The inevitable questions remain:
- Can the foundation of the existing system handle my data requirements?
- Highly fluid… Risk information? Supplier Scorecards?
- Transactional… PLM? eInvoicing?
- Multi-tier… n-Tier? Conflict Minerals? Supply Chain Mapping?
- The Basics… Multiple Banking/Payment accounts? Multiple Supplier Sites? Multiple Supplier Relationships?
- Can the foundation of the existing system handle my unique organisational structure?
- Processes… By Geographic Units? (and) By Business Function? (and) by Legal Entity? (and) by Customer? (and) by Organizational Unit?
- Data Governance… Based on your matrix dimensions? Approval hierarchies?
- Syndication… Organisation view, versus System view?
- If not, will another acquisition make it better?
Without the proper foundation, no system would be able to properly adapt to your needs without managing the core (a.k.a., “supplier master”, “supplier information”, etc.), – and another round of acquisitions will not plug this hole. This is an issue that comes up time and again during large P2P (etc) implementations that haven’t considered the quality of the data as it stands and going forward.
Instead of being the hedgehog and being focused, providers are attempting to be everything to everyone. Just because some supplier master data is collected within an RFx, it does not necessarily reach Supplier Information Management. Similarly, just because spend detail is available within the Supplier Information Management tool, it is not necessarily Spend Analysis (assuming a classification “data pump” is part of Spend Analysis, of course).
And… why is it that many providers are trying to throw more systems at the problem instead of plugging the hole (how supplier information is managed, at its core)?
The reality is that “best of breed” ideals need to exist in non-commodity focus areas – and they need to focus on, what Jim Collins identifies as, what they can be the best in the world at.
The management of supplier master data has yet to be recognised (beyond the analyst community) as an important building block within the process of digitising a procurement function. However, Spend Analytics, eSourcing, Contract Management, etc. have reached commoditisation largely as what they are offering is somewhat simpler and more straightforward.

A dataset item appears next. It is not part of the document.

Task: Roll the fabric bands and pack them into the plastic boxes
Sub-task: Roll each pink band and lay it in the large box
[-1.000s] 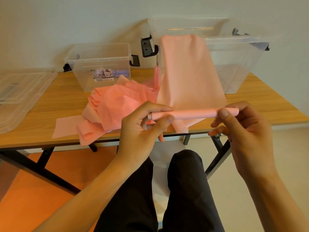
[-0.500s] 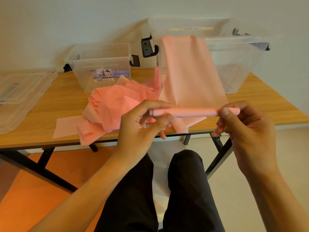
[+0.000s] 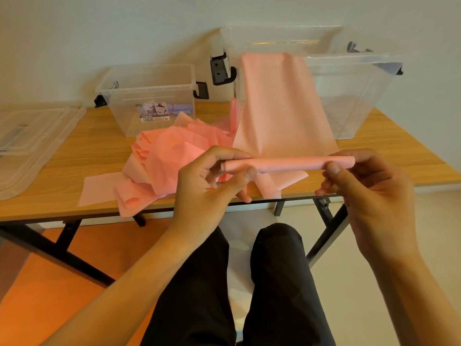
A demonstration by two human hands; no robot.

As such, any provider that claims to manage supplier master data, in place of just building a bigger “suite” and/or collecting simple data-points, should consider:
- integrating into being value-added providers;
- being agnostic as it relates to commoditised offerings (e.g., software, data, etc.);
- ensuring their underlying data architecture can incorporate any scenario (note: easier said than done); and,
- incorporating a model that can support a complex organisation’s structure, from processes to governance, through syndication.
Time to consider a better path – or, at the very least, holding your provider to a higher standard?